Le rapport au cash change radicalement. Selon un bulletin publié par la Banque de France intitulé « Parlons cash », les Français retirent de l’argent liquide de moins en moins fréquemment, mais quand ils le font, les montants sont nettement plus élevés qu’auparavant. Ce phénomène illustre une mutation profonde des comportements monétaires, sur fond de digitalisation des paiements et de recul progressif des distributeurs automatiques de billets (DAB).
En 2024, un peu plus de 1,1 milliard de retraits ont été réalisés dans l’Hexagone, soit un recul de 4,3 % par rapport à 2023, et de 7,1 % en deux ans. Pourtant, le montant moyen retiré a bondi à 126 €, contre seulement 82 € en 2014. Le cash reste donc présent dans les portefeuilles, mais circule autrement.
🏦 Moins de retraits, mais des montants plus élevés
La baisse du nombre de retraits s’accompagne d’un rétrécissement de l’offre physique, avec seulement 42 758 DAB actifs fin 2024, en baisse de 3,5 % sur un an, et de 7,9 % par rapport à 2022. Cette contraction s’ajuste à une demande en mutation, marquée par un usage plus rationnel du liquide. Les Français ont appris à optimiser leur passage au distributeur, souvent pour anticiper plusieurs jours de dépenses, ou pour thésauriser.
Comme le souligne la Banque de France :
Les Français retirent donc moins souvent des espèces au DAB, mais pour des montants plus élevés
En parallèle, la proportion de billets de 50 € injectés dans le système progresse fortement, reflet d’une adaptation de l’offre à la nouvelle réalité du terrain.
La Banque centrale européenne (BCE) a également noté que l’argent liquide est de moins en moins utilisé pour les paiements du quotidien, notamment dans les commerces.

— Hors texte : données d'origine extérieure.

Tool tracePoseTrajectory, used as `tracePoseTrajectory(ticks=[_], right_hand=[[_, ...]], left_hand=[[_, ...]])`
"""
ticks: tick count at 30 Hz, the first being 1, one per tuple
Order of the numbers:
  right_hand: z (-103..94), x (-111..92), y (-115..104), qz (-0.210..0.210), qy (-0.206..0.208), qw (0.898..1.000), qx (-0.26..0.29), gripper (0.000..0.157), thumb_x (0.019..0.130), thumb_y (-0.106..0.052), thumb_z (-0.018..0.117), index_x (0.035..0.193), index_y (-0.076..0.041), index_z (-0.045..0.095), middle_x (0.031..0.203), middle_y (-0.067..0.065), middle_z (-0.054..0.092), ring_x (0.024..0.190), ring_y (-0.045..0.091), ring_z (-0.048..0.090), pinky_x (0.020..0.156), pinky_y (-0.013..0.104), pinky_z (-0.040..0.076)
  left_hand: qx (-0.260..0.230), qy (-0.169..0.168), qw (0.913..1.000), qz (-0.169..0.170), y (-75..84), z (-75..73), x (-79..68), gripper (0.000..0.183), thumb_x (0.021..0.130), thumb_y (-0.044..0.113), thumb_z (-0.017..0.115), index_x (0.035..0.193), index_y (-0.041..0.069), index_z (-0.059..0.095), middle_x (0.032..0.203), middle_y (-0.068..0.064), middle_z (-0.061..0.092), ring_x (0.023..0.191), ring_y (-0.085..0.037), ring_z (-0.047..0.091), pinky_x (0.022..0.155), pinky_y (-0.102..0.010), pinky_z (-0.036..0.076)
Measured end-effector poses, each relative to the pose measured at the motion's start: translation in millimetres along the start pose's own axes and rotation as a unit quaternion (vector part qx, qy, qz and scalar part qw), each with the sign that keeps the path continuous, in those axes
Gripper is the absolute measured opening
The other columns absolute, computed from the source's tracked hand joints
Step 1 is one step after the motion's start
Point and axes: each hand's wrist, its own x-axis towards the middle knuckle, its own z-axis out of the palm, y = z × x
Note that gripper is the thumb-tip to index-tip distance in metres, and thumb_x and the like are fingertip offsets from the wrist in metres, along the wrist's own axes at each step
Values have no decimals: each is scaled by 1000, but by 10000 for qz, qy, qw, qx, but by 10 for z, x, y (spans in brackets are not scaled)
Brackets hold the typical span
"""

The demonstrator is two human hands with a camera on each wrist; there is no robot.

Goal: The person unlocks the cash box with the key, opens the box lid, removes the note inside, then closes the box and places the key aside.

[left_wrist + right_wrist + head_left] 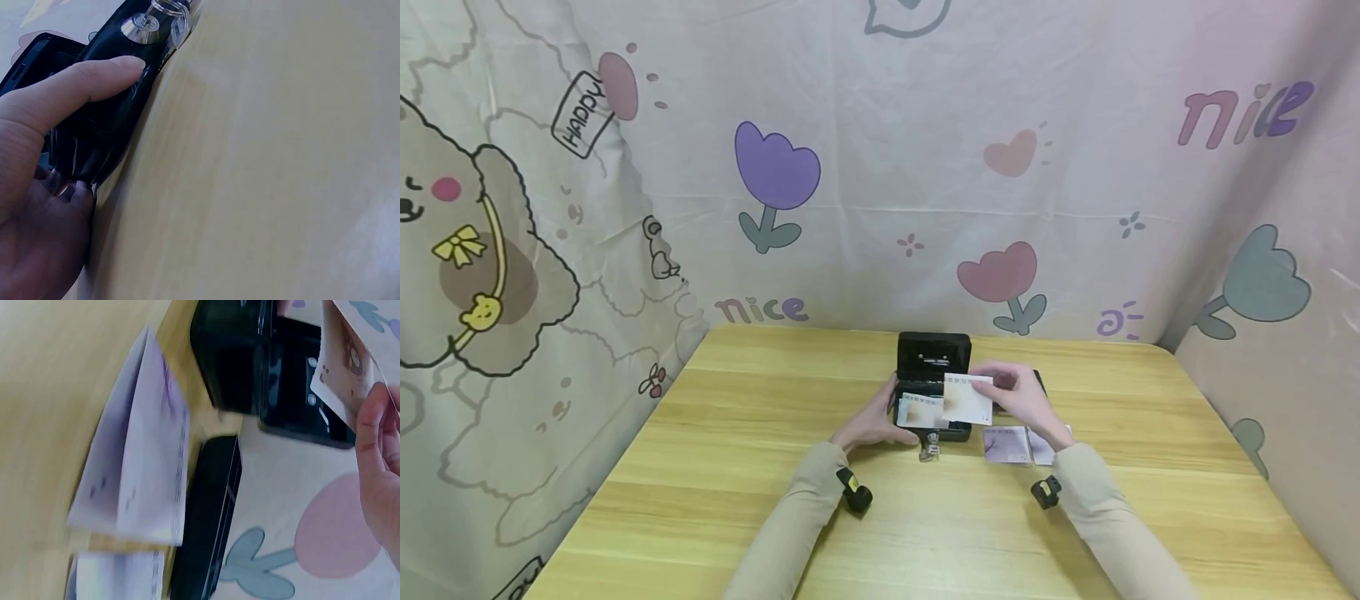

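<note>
A small black lockbox (pixel 955 435) stands with its lid (pixel 934 354) raised near the back of the table. My left hand (pixel 876 421) grips its left side, the thumb along the front beside the lock (pixel 145 29), from which keys (pixel 929 448) hang on a ring. A pale printed folded paper (pixel 922 411) lies in the box's left part. My right hand (pixel 1017 392) pinches another folded printed paper (pixel 967 400) by its right edge, held over the box's right part. In the right wrist view, that paper's brownish printed inner side (pixel 345 365) shows.
Two folded purple-printed papers (pixel 1006 445) (pixel 119 575) stand on the table right of the box. Behind them lies a long black piece (pixel 209 519), mostly hidden by my right hand in the head view. A patterned cloth (pixel 880 167) hangs behind the wooden table (pixel 760 500).
</note>
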Motion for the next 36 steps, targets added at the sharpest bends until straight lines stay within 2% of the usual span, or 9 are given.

Pour la première fois, en 2024, les paiements par carte ont dépassé ceux en espèces en nombre de transactions. En valeur, en revanche, la part du cash reste stable, confirmant son rôle de réserve et non plus uniquement de moyen de paiement.
🌍 Le cash reste roi… dans certaines zones
En dépit de la montée en puissance des paiements numériques, la demande de billets demeure forte à l’échelle européenne. Fin juin 2025, près de 30 milliards de coupures en euro étaient en circulation, représentant une valeur de 1 600 milliards d’euros, selon la BCE. Et cela ne concerne pas uniquement la zone euro : Europe de l’Est, Afrique du Nord, Balkans… le billet en euro circule largement au-delà des frontières de l’Union. Le cash garde donc une fonction de refuge universel, à la fois en période d’instabilité et pour contourner des systèmes bancaires moins fiables.
En France, l’accès aux espèces varie fortement selon les territoires. Une étude relayée par la Caisse des dépôts en juin 2025 met en lumière d’importantes disparités départementales :
👉 En Île-de-France et PACA, la quasi-totalité des habitants peut accéder à une agence bancaire dans sa commune.
❌ Mais en Haute-Saône, Creuse, Meuse ou Lot, plus d’un habitant sur deux en est privé, fragilisant l’inclusion financière de ces zones rurales.
Cette fracture géographique questionne l’égalité d’accès à l’argent liquide, dans un pays où une part significative de la population reste dépendante du cash pour des usages quotidiens ou pour épargner en dehors du système bancaire.
👁 L’œil de l’expert : vers du cash d’appoint
L’évolution du comportement des Français face à l’argent liquide ne signe pas encore sa fin. Le cash devient un outil d’appoint, de précaution ou d’épargne discrète, plus qu’un moyen de transaction régulier. Ce changement de paradigme a des implications concrètes pour le système bancaire, les politiques d’aménagement du territoire et les stratégies monétaires à l’échelle européenne.
Le billet est moins souvent sorti… mais jamais complètement oublié.